For the sixth year in a row, the community gathered at CCSF Mission campus to celebrate the coming of the Aztec New Year, March 11, 2013. Photo Ryan Leibrich

For the sixth year in a row, students and community members gathered at City College of San Francisco’s Mission campus on March 11, beneath what is said to be the largest Aztec Calendar in the world, to ring in the Aztec New Year.

According to this calendar system, the New Year “Ce Kalli” (One House) commenced at midnight.

The ceremony started at 6:30 p.m. and was led by Mazatzin Casas Acosta, an expert on the Aztec Calendar and renown throughout the Bay Area for his knowledge of the indigenous Mexica culture of Mexico. Acosta led the project that placed the 27-foot tile depiction of the calendar above the college’s entrance in 2007.

According to Acosta, the Aztec Calendar is the most precise calendar system, and learning how to use it correctly can help to discover one’s potentials and capabilities in a concept that he calls “cosmic identity.” The Mexica New Year Celebration was officially recognized in 2010 by way of a proclamation from the City of San Francisco.

This year’s celebration included ceremonial dancing, a community dinner and live performances by Mission-based singer MamaCoatl as well as Jose Najera and the Bernal Beat.

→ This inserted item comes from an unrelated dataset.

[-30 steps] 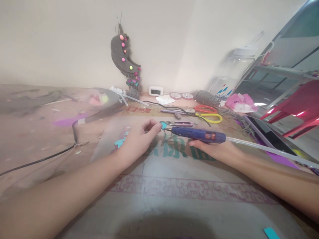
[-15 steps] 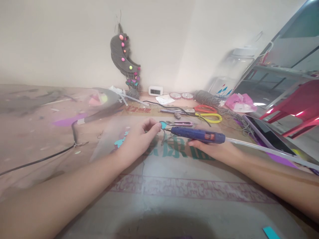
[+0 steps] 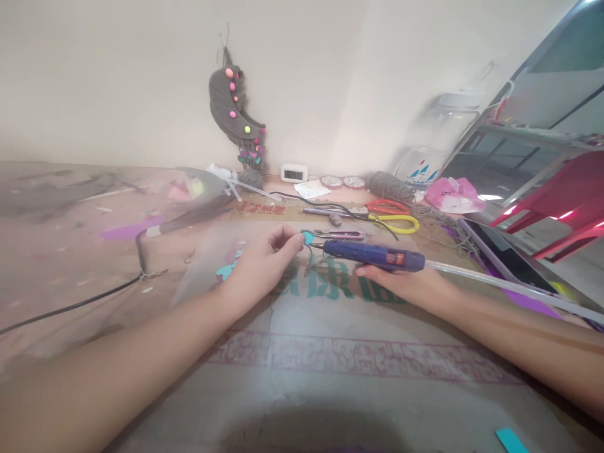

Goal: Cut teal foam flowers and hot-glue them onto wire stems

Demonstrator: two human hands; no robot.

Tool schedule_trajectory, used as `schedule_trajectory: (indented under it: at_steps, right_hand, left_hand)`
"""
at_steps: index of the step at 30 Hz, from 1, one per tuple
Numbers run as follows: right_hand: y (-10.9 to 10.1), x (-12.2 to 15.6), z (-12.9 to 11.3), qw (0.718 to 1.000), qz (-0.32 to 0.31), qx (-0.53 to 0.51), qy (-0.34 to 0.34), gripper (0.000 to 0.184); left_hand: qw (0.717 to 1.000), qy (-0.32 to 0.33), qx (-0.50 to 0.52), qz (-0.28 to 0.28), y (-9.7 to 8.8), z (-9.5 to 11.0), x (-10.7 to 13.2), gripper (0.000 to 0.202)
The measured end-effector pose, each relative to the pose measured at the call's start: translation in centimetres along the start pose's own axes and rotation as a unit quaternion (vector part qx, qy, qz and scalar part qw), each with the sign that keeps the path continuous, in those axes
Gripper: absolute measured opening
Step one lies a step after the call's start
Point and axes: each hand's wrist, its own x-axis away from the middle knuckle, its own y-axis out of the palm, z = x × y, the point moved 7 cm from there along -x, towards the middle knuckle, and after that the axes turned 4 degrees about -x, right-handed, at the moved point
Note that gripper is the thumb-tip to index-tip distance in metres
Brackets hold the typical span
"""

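Observation:
My left hand point(image 3: 268, 255) pinches a small turquoise piece point(image 3: 308, 238) between thumb and finger. A short dark string hangs below that piece. My right hand point(image 3: 394, 280) is closed around a blue glue gun point(image 3: 368, 253), with a long clear glue stick point(image 3: 500, 286) sticking out of its back end. The gun's metal tip points left and meets the edge of the turquoise piece, as far as I can see. More turquoise cut pieces point(image 3: 228, 270) lie left of my left hand, partly hidden by it.
Behind my hands lie pink-handled tweezers point(image 3: 346, 235), red and yellow-handled scissors point(image 3: 396, 223), grey yarn point(image 3: 391, 187) and a white clock point(image 3: 294, 173). A tablet point(image 3: 512, 258) is at right. A black cable point(image 3: 75, 305) runs along the left. A crescent ornament point(image 3: 224, 97) hangs on the wall.
Hardly anything differs. Both hands, the turquoise piece and the glue gun keep their places, with only a very slight shift of the whole view.

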Motion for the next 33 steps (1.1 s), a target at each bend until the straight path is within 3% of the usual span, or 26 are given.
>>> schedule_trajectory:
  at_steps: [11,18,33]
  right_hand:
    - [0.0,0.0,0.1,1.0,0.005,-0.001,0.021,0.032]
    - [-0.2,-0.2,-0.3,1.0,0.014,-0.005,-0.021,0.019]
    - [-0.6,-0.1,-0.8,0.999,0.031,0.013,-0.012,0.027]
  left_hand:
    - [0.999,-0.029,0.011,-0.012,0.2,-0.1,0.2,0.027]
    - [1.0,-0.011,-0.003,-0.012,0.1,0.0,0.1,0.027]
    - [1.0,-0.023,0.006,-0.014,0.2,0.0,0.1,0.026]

A candlelight vigil in remembrance of Ernesto “Xe” Acosta, Acosta’s youngest son who was killed on Feb. 10 near Alamo Square Park, concluded the ceremony. Xe was greatly involved in organizing the New Year ceremony in past years.

“Time is the most common factor that exists, uniting us all,” said Acosta. “It’s all about those once in a lifetime moments—and I’ve had plenty of those with Xe.”